Le Ménestrel – Dimanche 15 novembre 1857

Les Deux Pêcheurs, opérette en un acte, paroles de MM. Dupeuty et Bourget, musique de M. Jacques Offenbach.

Deux pêcheurs se sont dirigés par un beau clair de lune vers les bords de la scène de M. Offenbach pour pêcher à la ligne le succès des Deux Aveugles. — Vous voyez que mon style entre carrément dans la peau de cette folie. Je me conforme à la couleur locale.

Mais tâchons de parler français.

M. Gros-Minet, qui, pendant le jour exerce la profession de garde de commerce, profile de la nuit pour pêcher à la ligne, et cultiver les charades, les rébus et les calembours. Au lever du soleil il reprend toute la gravité qui distingue l’homme de l’oie. — Or par un beau clair de lune, tout en amorçant des ablettes et des barbillons, il aperçoit, non loin de lui, un individu qui se livre au même exercice. Mais il s’en faut que celui-ci soit un pêcheur sérieux. C’est M. Polissart, qui soupire pour Mlle Octavie, la fille de M. GrosMinet. M. Polissart s’amuse à pêcher à la ligne en attendant le signal de sa belle.

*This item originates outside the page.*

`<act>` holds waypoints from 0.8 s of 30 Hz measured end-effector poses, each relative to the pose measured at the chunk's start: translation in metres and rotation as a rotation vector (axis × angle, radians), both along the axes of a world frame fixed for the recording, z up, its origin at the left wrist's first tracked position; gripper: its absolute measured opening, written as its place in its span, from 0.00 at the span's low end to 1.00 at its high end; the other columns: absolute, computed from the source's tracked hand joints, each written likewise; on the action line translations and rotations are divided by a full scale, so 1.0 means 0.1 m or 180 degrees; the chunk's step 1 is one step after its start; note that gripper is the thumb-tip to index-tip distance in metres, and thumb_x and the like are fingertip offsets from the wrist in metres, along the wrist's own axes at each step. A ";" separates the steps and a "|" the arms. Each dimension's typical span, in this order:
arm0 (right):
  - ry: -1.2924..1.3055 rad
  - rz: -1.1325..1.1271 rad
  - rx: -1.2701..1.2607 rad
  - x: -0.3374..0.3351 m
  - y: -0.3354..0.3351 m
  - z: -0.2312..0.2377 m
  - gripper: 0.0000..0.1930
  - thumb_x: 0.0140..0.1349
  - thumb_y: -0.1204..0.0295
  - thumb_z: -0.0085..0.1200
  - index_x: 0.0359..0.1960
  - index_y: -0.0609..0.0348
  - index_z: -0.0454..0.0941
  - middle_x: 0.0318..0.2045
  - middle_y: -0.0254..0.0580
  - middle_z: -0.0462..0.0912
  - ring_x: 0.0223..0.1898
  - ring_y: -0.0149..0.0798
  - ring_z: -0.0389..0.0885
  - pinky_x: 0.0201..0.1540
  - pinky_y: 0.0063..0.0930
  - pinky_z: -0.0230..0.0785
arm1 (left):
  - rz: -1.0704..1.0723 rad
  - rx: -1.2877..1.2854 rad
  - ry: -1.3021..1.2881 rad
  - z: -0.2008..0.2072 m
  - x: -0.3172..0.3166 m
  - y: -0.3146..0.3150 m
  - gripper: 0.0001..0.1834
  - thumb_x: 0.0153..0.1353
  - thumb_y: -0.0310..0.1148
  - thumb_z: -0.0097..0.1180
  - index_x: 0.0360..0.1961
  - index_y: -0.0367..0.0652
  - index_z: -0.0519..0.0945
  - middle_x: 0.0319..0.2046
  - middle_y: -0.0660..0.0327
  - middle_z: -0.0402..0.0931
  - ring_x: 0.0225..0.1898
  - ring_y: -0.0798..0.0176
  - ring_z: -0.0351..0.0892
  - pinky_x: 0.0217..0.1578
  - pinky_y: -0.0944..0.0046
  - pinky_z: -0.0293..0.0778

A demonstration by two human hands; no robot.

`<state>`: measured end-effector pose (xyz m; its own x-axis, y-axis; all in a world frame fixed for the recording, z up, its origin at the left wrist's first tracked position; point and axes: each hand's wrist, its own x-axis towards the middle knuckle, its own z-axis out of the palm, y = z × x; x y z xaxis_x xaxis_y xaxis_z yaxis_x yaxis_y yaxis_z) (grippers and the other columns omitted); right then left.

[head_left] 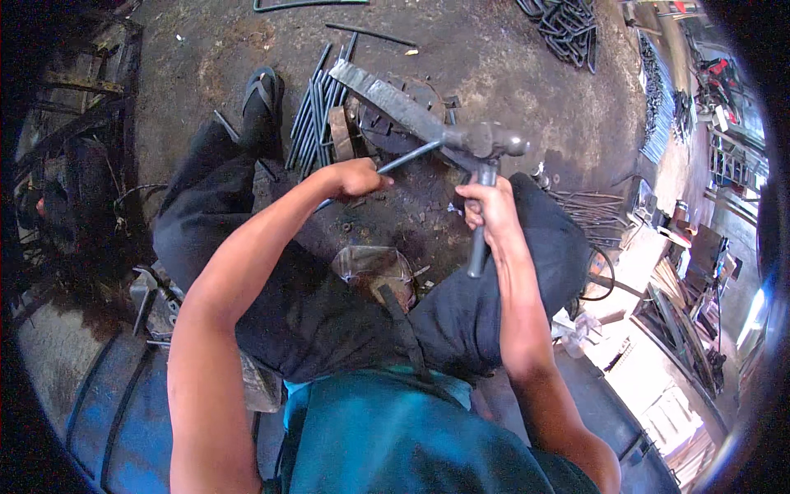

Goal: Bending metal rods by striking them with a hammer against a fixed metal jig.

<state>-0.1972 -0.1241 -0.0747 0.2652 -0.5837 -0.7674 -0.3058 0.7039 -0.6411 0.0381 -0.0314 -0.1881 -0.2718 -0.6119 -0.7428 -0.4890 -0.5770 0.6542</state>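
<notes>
My left hand (355,177) is closed round a thin steel rod (411,155). One end of the rod sticks out past the fist toward the hammer, and the other shows below the wrist. My right hand (491,204) grips the handle of a ball-peen hammer (487,138). The hammer head overlaps the near right end of a thick, worn steel bar (387,95), close to the rod's tip. Whether head and rod touch, I cannot tell. Under the bar sits a round dark metal base (387,132), partly hidden.
A bundle of straight rods (311,111) lies left of the bar, beside my sandalled foot (263,99). Bent rods (564,29) are heaped at the far right. Thin rods (588,206) lie beyond my right knee. A dark metal frame (90,107) stands on the left.
</notes>
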 end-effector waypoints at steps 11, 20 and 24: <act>0.0544 0.0433 -0.0660 0.11 0.05 -0.06 0.10 0.43 0.82 0.61 0.23 0.57 0.71 0.15 0.31 0.71 0.11 0.27 0.65 0.14 0.24 0.51 | 0.0006 0.0008 0.0035 0.05 -0.06 -0.12 0.37 0.63 0.59 0.47 0.20 0.27 0.76 0.18 0.54 0.72 0.23 0.60 0.70 0.31 0.52 0.68; -0.0781 0.0152 -0.1107 0.01 0.07 0.38 0.10 0.46 0.81 0.61 0.25 0.58 0.70 0.17 0.31 0.69 0.14 0.25 0.63 0.16 0.21 0.52 | 0.0596 -0.0692 -0.0676 0.15 -0.17 -0.07 0.32 0.62 0.52 0.51 0.22 0.26 0.78 0.22 0.35 0.75 0.29 0.39 0.81 0.34 0.47 0.73; -0.0041 0.0219 -0.0847 0.03 0.12 -0.07 0.11 0.45 0.81 0.61 0.23 0.56 0.69 0.14 0.28 0.67 0.12 0.26 0.63 0.15 0.23 0.53 | 0.0522 -0.0800 -0.0819 0.19 -0.15 -0.11 0.31 0.63 0.50 0.50 0.23 0.26 0.78 0.24 0.32 0.75 0.33 0.34 0.79 0.36 0.45 0.73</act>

Les deux pêcheurs se gênant mutuellement, chacun invente toutes sortes de ruses, de chansons crispantes, de quolibets assommants pour éloigner son importun copêcheur. Dans la langue pittoresque d’un certain monde, ce système d’intimidation se nomme une scie. L’un chante les Amours d’un Crapaud avec une Grenouille, puis feint d’être enragé ; l’autre prend les allures d’un fou, d’un chanteur en délire qui a perdu son do, et il entonne la ballade de Castil-Bêta.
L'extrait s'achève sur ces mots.